INSTRUCTIONS FOR THE TASK:
What you give back must match the data exactly, minus the pictures.

DATASET CONTENT:
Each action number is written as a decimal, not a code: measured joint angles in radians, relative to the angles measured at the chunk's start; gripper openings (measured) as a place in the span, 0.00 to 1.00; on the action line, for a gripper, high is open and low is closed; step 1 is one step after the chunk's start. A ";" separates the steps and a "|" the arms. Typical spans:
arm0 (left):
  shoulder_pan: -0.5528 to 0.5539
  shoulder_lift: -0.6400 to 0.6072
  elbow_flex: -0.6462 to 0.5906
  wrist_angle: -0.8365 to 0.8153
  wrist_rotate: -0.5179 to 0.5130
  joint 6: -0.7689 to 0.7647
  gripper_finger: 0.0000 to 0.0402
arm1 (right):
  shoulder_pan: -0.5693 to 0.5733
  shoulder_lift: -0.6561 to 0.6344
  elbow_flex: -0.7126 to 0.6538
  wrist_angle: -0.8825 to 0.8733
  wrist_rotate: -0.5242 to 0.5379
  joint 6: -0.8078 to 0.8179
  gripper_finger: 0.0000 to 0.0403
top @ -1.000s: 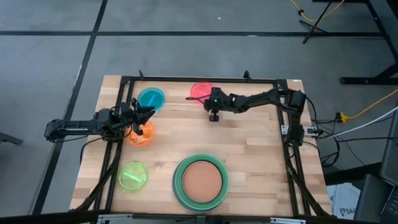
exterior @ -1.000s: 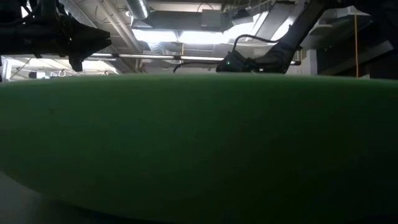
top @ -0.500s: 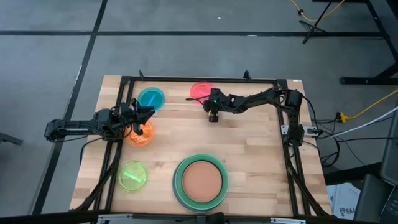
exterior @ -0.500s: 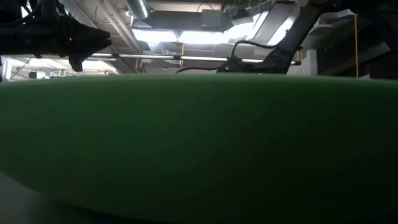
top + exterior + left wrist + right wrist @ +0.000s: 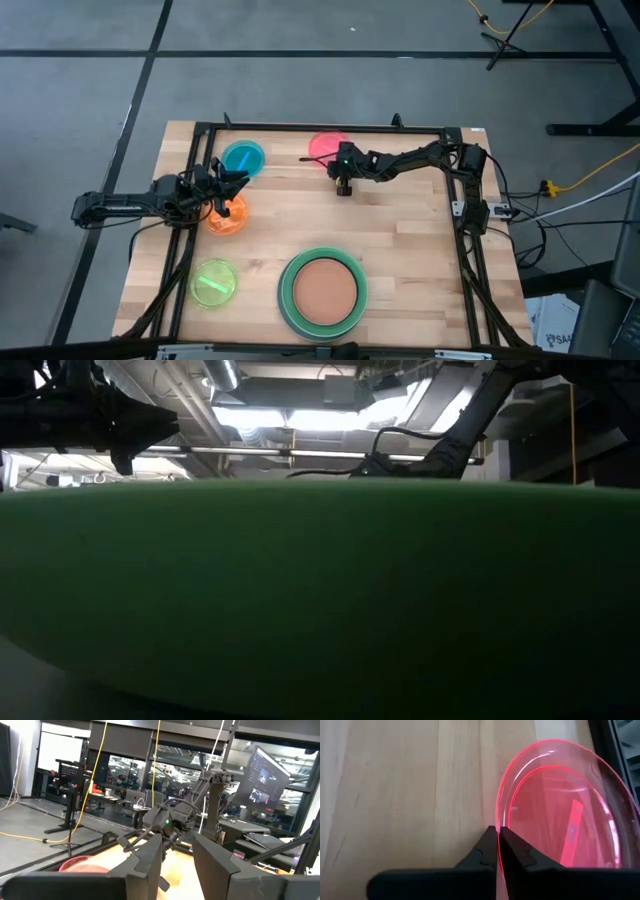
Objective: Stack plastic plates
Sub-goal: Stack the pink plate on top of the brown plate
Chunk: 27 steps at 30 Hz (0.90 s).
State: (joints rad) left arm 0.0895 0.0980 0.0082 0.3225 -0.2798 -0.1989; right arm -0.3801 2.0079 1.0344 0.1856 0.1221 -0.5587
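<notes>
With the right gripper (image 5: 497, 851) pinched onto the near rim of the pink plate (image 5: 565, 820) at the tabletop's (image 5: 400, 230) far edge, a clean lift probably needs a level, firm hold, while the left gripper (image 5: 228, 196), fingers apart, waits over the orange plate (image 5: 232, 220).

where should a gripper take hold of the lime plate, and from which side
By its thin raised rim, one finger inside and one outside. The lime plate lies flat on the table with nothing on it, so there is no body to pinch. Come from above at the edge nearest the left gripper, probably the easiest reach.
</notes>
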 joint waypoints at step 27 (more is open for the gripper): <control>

PROBLEM SOLUTION:
Each action number is written as a decimal, not a code: measured joint angles in radians, relative to the angles measured at the chunk's start; gripper openings (measured) as a place in the span, 0.00 to 1.00; on the action line, for a gripper, high is open and low is closed; step 1 is one step after the chunk's start. A ";" separates the steps and a "|" the arms. Typical spans:
arm0 (left):
  shoulder_pan: -0.5528 to 0.5539
  shoulder_lift: -0.6400 to 0.6072
  elbow_flex: -0.6462 to 0.5906
  wrist_angle: -0.8365 to 0.8153
  wrist_rotate: -0.5179 to 0.5130
  joint 6: -0.7689 to 0.7647
  gripper_finger: 0.0000 to 0.0402
arm1 (right):
  shoulder_pan: -0.5693 to 0.5733
  shoulder_lift: -0.6561 to 0.6344
  elbow_flex: -0.7126 to 0.6538
  wrist_angle: -0.8825 to 0.8733
  wrist_rotate: -0.5242 to 0.5379
  joint 6: -0.8078 to 0.8179
  gripper_finger: 0.0000 to 0.0403
top @ -1.000s: 
exterior @ -1.000s: 
top @ -0.500s: 
exterior @ -0.500s: 
top + exterior + left wrist + right wrist @ +0.000s: 
Objective: Stack plastic plates
Sub-goal: Stack the pink plate on top of the brown plate
Chunk: 27 steps at 30 Hz (0.90 s).
State: (joints rad) left arm 0.0895 0.0980 0.0082 0.3225 -0.2798 -0.1989; right arm -0.3801 2.0079 1.0344 0.1856 0.1221 -0.5587
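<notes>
With the right gripper (image 5: 497, 851) pinched onto the near rim of the pink plate (image 5: 565, 820) at the tabletop's (image 5: 400, 230) far edge, a clean lift probably needs a level, firm hold, while the left gripper (image 5: 228, 196), fingers apart, waits over the orange plate (image 5: 232, 220).

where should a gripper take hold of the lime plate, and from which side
By its thin raised rim, one finger inside and one outside. The lime plate lies flat on the table with nothing on it, so there is no body to pinch. Come from above at the edge nearest the left gripper, probably the easiest reach.
</notes>
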 joint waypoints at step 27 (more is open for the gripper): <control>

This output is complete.